====== Data below ======

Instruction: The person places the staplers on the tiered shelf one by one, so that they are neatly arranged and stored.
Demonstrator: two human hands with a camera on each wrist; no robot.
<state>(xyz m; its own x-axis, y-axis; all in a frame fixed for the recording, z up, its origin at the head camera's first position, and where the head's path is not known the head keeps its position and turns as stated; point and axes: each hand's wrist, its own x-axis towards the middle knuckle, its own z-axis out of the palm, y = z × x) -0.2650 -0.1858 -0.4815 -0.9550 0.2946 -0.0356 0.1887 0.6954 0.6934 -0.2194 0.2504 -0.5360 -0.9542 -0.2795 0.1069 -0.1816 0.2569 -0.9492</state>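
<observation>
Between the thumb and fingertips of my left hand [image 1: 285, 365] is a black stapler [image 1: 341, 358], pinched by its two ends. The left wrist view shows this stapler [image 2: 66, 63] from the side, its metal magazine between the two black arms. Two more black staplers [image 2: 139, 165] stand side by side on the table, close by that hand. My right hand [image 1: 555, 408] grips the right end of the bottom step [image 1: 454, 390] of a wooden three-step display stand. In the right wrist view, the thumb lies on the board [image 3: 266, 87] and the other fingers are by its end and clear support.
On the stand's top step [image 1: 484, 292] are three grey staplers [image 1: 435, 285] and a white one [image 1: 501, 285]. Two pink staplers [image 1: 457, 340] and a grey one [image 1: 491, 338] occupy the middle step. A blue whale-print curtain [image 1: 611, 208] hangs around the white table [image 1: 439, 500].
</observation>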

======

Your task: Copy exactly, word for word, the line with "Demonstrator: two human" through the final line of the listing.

Your response:
Demonstrator: two human hands with a camera on each wrist; no robot.
<state>(xyz m; its own x-axis, y-axis; all in a frame fixed for the recording, z up, its origin at the head camera's first position, and where the head's path is not known the head keeps its position and turns as stated; point and axes: each hand's wrist, its own x-axis towards the middle knuckle, its own z-axis out of the palm, y = z × x) -0.2650 -0.1858 -0.4815 -0.9550 0.2946 -0.0356 0.1887 0.6954 0.6934 -0.2194 0.2504 -0.5360 -0.9542 -0.2795 0.1069 -0.1816 0.2569 -0.9492</state>
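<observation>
Between the thumb and fingertips of my left hand [image 1: 285, 365] is a black stapler [image 1: 341, 358], pinched by its two ends. The left wrist view shows this stapler [image 2: 66, 63] from the side, its metal magazine between the two black arms. Two more black staplers [image 2: 139, 165] stand side by side on the table, close by that hand. My right hand [image 1: 555, 408] grips the right end of the bottom step [image 1: 454, 390] of a wooden three-step display stand. In the right wrist view, the thumb lies on the board [image 3: 266, 87] and the other fingers are by its end and clear support.
On the stand's top step [image 1: 484, 292] are three grey staplers [image 1: 435, 285] and a white one [image 1: 501, 285]. Two pink staplers [image 1: 457, 340] and a grey one [image 1: 491, 338] occupy the middle step. A blue whale-print curtain [image 1: 611, 208] hangs around the white table [image 1: 439, 500].
</observation>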

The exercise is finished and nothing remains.